JAKARTA, GRESNEWS.COM - Tim penyidik pada Jaksa Agung Muda Pidana Khusus (Jampidsus) telah mengetahui keberadaan Direktur Utama PT Comradindo Lintasnusa Tri Wiyasa , tersangka kasus dugaan korupsi pembelian dan pembangunan T-Tower milik Bank Jawa Barat-Banten (BJB). Namun  Kejaksaan tak kunjung memanggil paksa Tri. 

Tri merupakan tersangka terakhir yang belum ditahan dan kerap mangkir saat dipanggil. Satu tersangka lain, mantan Kepala Divisi Umum Bank Jawa Barat - Banten Wawan Indrawan telah ditahan di Rumah Tahanan Salemba cabang Kejaksaan Agung.

Tapi rupanya, penyidik Kejaksaan Agung punya alasan Tri, tersangka kasus BJB ini tak ditahan. Adik Wakil Ketua DPRD DKI Jakarta Tri Wicaksana ini kerap berpindah-pindah tempat sehingga menyulitkan Kejaksaan.

"Tim terus mengejar yang bersangkutan, sudah diketahui akan kami tindak tegas," kata Direktur Penyidikan pada Jampidsus Maruli Hutagalung, Minggu (17/5).

Tak dijelaskan kapan Tri Wiyasa ini akan dijemput paksa oleh tim penyidik. Penyidik sendiri juga seperti tak ingin terburu-buru memanggil Tri, tersangka kasus korupsi BJB ini. Maruli menyampaikan agar publik bersabar.

Dalam kasus ini penyidik menetapkan dua tersangka yakni mantan Kepala Divisi Umum BJB wawa Indrawan dan Direktur Utaman PT Comradindo Lintasnusa Perkasa (CLP) sesuai Surat Perintah Penyidikan Nomor: Print-66/F/F.2/Fd.1/05/2013 dan Nomor: Print-67/F.2/Fd.1/05/2013, tanggal 17 Mei 2013. Kedua tersangka tersebut terancam 20 tahun penjara sesuai UU Tipikor No 31/1999 yang diubah dengan UU No 20/2001.

Penyidik juga telah memeriksa sejumlah tokoh penting mulai Direktur Utama Bank Jabar Banten Bien Subiantoro, mantan komisaris dan mantan Direktur Utama Bank Jabar Agus Ruswendi.
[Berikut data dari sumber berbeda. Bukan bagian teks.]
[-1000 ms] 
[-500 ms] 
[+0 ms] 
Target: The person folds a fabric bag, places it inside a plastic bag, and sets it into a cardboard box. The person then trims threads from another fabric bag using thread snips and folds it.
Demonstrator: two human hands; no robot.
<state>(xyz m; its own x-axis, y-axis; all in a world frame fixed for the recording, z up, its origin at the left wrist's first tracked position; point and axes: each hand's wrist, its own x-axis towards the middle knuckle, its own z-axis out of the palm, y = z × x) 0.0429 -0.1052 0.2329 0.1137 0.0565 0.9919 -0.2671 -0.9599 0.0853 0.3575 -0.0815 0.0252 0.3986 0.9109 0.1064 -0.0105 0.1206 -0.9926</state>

Lalu, Betty Rahmawaty dan David Kurniawan (anggota Penitia Lelang Proyek Bank BJB).

Kasus ini berawal dari keinginan Direksi BJB untuk memiliki kantor cabang BJB di Jakarta. Mereka lalu membeli 14 dari 27 lantai T-Tower yang rencananya dibangun di Jalan Gatot Subroto Kaveling 93, Jakarta. Tim BJB bernegosiasi dengan Comradindo, perusahaan teknologi informasi yang mengklaim sebagai pemilik lahan Kaveling 93.

Lalu disepakati harga pembelian tanah sebesar Rp543,4 miliar, dalam rapat direksi setuju membayar uang muka 40 persen atau sekitar Rp217,36 miliar pada 12 November 2012 dan sisanya dicicil senilai Rp27,17 miliar per bulan selama setahun.

Namun dalam praktiknya ditemukan kejanggalan dalam transaksi tersebut, mulai status tanah yang diduga milik perusahaan lain sehingga rawan sengketa, harga tanah yang jauh di atas harga pasar sampai pembayaran uang muka yang menyalahi ketentuan. Negara diduga dirugikan sekitar Rp217,36 miliar.

Belumnya ditahannya Tri Wiyasa membuat Koordinator Masyarakat Antikorupsi Indonesia (MAKI) Boyamin Saiman geram. Dia meminta Kejaksaan tegas terhadap tersangka yang mangkir pemanggilan. Langkah tegas jaksa akan menepis dugaan Kejaksaan terkesan tebang pilih terhadap tersangka. "Apalagi diketahui Tri salah satu adik anggota dewan di DKI Jakarta,"kata Boyamin.